### [What the task asks]
For the records below, print the lines from the line with "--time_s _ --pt" through the line with "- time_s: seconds" exactly as written; include both end lines and exclude the rest.

Records contained in a dataset:

━━━━━━━━━━━━━━━━━━━━

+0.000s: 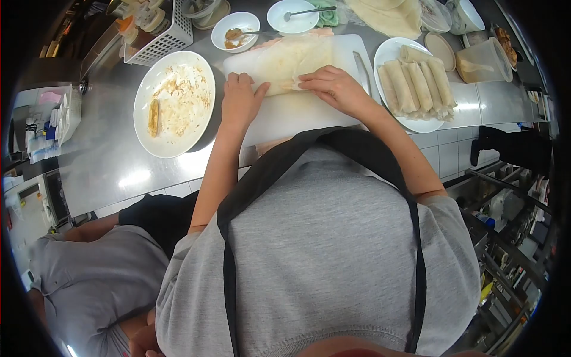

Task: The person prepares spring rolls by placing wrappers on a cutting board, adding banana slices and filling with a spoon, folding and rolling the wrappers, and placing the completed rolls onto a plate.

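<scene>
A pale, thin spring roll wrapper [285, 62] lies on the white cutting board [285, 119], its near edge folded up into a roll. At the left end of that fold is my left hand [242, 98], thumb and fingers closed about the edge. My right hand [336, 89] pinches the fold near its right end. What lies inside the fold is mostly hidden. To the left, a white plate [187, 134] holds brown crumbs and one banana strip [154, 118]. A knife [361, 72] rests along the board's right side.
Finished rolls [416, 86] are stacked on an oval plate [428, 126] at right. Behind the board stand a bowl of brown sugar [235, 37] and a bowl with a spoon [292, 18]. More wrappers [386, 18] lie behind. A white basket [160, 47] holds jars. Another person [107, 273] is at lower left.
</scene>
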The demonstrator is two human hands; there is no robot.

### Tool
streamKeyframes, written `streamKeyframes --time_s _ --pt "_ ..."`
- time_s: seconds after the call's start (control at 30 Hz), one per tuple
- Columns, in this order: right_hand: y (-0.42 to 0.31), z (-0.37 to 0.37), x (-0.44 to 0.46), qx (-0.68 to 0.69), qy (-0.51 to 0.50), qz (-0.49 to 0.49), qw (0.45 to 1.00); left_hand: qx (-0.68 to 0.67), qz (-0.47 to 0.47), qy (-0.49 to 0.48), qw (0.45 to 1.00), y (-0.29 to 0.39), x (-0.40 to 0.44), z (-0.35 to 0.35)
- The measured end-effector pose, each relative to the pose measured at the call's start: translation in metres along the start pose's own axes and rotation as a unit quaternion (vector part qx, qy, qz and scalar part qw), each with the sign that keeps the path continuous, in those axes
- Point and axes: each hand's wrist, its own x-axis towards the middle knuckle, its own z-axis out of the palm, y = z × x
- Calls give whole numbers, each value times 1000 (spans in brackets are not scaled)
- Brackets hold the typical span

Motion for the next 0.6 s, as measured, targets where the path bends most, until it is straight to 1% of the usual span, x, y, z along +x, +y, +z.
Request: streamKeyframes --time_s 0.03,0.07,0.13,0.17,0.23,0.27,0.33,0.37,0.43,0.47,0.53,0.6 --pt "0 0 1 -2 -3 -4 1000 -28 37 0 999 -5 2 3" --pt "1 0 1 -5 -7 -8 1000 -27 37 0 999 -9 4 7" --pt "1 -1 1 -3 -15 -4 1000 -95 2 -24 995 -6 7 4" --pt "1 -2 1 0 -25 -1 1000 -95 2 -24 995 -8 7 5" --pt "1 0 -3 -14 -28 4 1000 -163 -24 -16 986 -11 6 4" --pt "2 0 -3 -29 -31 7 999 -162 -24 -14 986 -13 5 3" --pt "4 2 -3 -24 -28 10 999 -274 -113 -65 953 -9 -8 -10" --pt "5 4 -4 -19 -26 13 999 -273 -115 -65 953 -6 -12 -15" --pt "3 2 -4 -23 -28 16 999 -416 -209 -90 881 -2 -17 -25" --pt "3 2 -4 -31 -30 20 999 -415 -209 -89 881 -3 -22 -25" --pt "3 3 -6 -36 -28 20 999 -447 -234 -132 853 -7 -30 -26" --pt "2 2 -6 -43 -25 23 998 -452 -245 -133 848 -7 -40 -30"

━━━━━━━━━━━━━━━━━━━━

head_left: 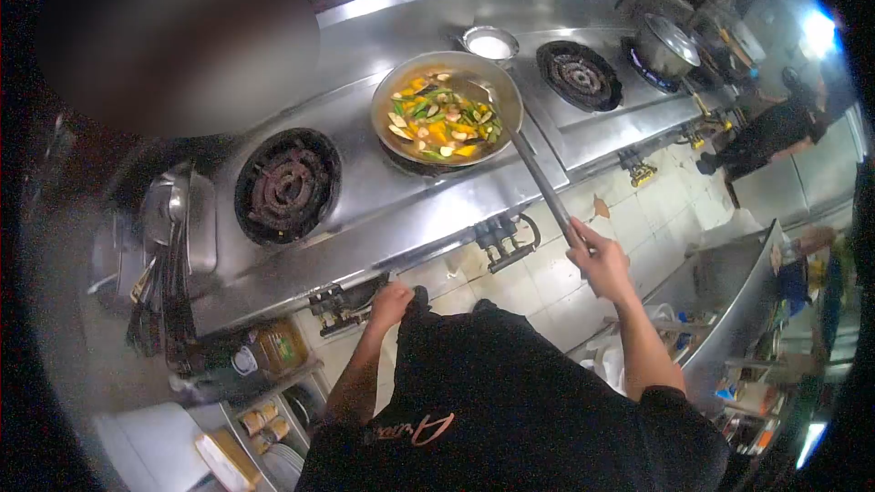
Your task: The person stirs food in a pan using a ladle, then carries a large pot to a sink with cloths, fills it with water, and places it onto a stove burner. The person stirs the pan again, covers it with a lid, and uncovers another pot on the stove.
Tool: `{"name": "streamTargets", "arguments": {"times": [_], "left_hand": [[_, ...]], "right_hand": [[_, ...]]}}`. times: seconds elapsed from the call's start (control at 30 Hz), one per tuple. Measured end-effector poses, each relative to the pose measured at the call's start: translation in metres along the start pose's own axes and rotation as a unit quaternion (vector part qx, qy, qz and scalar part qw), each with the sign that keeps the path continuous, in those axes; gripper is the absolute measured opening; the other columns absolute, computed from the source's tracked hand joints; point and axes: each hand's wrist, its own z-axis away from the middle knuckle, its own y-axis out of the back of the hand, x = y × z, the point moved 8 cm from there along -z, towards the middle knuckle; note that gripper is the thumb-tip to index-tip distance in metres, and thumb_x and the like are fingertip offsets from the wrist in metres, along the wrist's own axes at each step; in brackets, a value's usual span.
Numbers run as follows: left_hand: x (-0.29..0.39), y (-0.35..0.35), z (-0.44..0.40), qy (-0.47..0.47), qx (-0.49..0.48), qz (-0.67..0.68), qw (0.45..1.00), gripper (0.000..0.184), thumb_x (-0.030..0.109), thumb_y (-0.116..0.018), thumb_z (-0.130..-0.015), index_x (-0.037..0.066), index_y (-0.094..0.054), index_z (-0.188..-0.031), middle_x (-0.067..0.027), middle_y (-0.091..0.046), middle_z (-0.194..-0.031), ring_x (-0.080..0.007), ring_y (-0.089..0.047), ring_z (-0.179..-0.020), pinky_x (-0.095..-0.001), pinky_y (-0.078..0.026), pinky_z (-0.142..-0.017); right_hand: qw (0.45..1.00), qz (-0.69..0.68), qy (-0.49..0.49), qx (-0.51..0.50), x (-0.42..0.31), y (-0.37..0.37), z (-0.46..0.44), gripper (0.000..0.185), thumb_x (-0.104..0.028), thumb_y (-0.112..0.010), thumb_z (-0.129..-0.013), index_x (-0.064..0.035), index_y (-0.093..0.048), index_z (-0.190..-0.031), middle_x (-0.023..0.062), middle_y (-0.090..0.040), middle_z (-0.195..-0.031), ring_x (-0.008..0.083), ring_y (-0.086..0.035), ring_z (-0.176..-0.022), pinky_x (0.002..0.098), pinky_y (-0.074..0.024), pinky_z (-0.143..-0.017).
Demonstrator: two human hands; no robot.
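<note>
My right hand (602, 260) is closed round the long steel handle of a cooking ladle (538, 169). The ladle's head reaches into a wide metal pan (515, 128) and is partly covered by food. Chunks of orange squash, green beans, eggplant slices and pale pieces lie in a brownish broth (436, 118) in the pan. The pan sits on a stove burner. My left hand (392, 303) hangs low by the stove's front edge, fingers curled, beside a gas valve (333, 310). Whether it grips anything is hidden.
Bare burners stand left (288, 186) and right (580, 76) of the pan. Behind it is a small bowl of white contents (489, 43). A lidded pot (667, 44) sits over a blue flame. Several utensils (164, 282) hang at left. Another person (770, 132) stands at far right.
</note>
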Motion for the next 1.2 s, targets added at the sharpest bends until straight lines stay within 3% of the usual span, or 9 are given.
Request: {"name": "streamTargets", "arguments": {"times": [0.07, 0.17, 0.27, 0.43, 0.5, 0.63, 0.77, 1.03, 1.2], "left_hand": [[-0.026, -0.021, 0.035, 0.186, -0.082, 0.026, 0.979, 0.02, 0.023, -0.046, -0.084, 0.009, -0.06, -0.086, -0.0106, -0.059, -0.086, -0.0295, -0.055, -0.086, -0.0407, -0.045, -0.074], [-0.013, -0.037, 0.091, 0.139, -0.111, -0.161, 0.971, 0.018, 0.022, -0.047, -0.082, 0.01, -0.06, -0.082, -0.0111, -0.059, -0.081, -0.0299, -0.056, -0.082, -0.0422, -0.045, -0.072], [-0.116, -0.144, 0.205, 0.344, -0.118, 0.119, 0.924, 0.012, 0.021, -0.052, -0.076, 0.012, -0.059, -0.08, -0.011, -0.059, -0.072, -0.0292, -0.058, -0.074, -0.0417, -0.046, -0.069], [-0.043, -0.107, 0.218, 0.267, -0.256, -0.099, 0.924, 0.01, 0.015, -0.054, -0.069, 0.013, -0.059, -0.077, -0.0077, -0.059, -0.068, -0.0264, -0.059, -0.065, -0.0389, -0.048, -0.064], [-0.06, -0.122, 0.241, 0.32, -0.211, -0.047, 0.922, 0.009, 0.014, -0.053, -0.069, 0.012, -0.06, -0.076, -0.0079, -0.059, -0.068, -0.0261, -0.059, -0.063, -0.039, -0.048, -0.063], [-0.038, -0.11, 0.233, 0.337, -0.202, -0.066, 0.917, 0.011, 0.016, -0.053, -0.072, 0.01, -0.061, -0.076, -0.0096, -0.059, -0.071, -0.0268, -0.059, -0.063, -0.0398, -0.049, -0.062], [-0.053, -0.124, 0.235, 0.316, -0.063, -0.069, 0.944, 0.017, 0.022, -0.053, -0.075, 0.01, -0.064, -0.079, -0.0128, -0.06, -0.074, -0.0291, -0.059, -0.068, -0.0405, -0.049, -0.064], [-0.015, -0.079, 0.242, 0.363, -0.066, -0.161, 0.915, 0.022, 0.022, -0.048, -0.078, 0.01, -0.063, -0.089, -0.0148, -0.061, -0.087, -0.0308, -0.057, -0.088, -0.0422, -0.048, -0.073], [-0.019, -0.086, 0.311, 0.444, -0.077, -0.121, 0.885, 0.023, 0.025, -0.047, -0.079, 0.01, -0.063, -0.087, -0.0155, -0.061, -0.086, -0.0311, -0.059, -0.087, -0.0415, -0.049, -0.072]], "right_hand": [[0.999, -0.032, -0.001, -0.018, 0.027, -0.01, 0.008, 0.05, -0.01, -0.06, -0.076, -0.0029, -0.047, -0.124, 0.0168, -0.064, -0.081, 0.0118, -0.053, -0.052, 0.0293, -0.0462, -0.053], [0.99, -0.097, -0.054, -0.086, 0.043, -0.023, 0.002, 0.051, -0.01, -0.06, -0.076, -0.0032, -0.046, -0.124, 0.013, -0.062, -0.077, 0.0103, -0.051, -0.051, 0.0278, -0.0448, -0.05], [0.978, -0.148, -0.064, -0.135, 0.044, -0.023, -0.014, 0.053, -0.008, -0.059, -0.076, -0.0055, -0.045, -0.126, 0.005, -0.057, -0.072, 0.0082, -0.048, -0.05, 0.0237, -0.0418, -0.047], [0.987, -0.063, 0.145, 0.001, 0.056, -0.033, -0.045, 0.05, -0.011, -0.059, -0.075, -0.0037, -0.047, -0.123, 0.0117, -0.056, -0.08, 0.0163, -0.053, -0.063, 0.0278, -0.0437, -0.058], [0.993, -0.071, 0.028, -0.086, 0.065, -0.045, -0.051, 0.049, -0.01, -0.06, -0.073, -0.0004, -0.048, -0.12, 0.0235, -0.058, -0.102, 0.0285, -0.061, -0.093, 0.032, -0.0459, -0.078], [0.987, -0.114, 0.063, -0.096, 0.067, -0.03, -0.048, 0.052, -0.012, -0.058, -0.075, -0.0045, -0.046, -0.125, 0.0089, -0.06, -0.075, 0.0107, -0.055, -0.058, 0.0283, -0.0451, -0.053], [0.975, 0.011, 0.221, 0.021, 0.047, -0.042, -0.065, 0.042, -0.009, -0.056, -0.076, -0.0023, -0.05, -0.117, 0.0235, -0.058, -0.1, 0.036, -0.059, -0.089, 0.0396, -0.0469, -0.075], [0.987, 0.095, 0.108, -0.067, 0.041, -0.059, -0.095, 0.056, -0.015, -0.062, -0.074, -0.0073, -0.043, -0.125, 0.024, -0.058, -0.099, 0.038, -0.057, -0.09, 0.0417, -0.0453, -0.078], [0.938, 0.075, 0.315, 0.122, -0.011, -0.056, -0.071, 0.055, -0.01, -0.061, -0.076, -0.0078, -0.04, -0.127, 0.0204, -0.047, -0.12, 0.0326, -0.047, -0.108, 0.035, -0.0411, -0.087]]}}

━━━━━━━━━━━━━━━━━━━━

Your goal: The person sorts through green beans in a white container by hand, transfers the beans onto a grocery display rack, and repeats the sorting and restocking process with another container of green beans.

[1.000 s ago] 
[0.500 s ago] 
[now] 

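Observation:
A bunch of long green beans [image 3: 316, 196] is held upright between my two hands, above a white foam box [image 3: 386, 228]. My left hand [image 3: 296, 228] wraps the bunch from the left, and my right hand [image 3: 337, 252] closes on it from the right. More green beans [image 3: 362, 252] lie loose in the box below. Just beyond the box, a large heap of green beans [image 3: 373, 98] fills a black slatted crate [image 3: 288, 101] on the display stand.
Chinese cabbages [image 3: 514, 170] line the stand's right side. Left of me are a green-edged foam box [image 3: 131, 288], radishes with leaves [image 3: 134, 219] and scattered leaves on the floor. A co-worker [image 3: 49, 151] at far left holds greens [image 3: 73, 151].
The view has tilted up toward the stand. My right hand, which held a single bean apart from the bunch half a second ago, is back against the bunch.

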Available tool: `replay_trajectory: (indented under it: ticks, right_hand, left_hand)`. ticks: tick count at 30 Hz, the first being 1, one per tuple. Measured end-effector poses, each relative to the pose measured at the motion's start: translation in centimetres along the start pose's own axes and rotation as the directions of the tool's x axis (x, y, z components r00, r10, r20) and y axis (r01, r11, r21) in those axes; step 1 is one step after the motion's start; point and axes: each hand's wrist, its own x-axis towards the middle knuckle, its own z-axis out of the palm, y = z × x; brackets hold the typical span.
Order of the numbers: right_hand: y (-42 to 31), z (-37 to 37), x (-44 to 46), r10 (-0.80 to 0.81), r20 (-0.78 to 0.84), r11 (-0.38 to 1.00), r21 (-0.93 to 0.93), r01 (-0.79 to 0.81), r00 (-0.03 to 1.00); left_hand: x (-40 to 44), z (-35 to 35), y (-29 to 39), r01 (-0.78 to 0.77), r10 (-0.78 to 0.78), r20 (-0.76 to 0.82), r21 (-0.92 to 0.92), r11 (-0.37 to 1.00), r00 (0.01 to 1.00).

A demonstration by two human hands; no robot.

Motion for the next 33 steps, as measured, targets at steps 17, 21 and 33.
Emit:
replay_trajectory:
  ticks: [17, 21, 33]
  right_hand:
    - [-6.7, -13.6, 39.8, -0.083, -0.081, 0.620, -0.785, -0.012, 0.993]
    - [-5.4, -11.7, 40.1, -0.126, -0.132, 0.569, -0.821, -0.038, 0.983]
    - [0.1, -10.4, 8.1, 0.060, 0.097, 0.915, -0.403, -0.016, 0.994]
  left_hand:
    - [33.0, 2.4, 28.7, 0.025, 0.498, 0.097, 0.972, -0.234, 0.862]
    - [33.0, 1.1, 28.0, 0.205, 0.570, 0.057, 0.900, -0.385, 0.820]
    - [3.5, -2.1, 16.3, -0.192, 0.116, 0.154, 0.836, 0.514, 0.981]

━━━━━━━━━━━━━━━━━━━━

### [Response below]
streamKeyframes, written `streamKeyframes --time_s _ --pt "_ ..."`
- time_s: seconds after the call's start (control at 30 Hz), one per tuple

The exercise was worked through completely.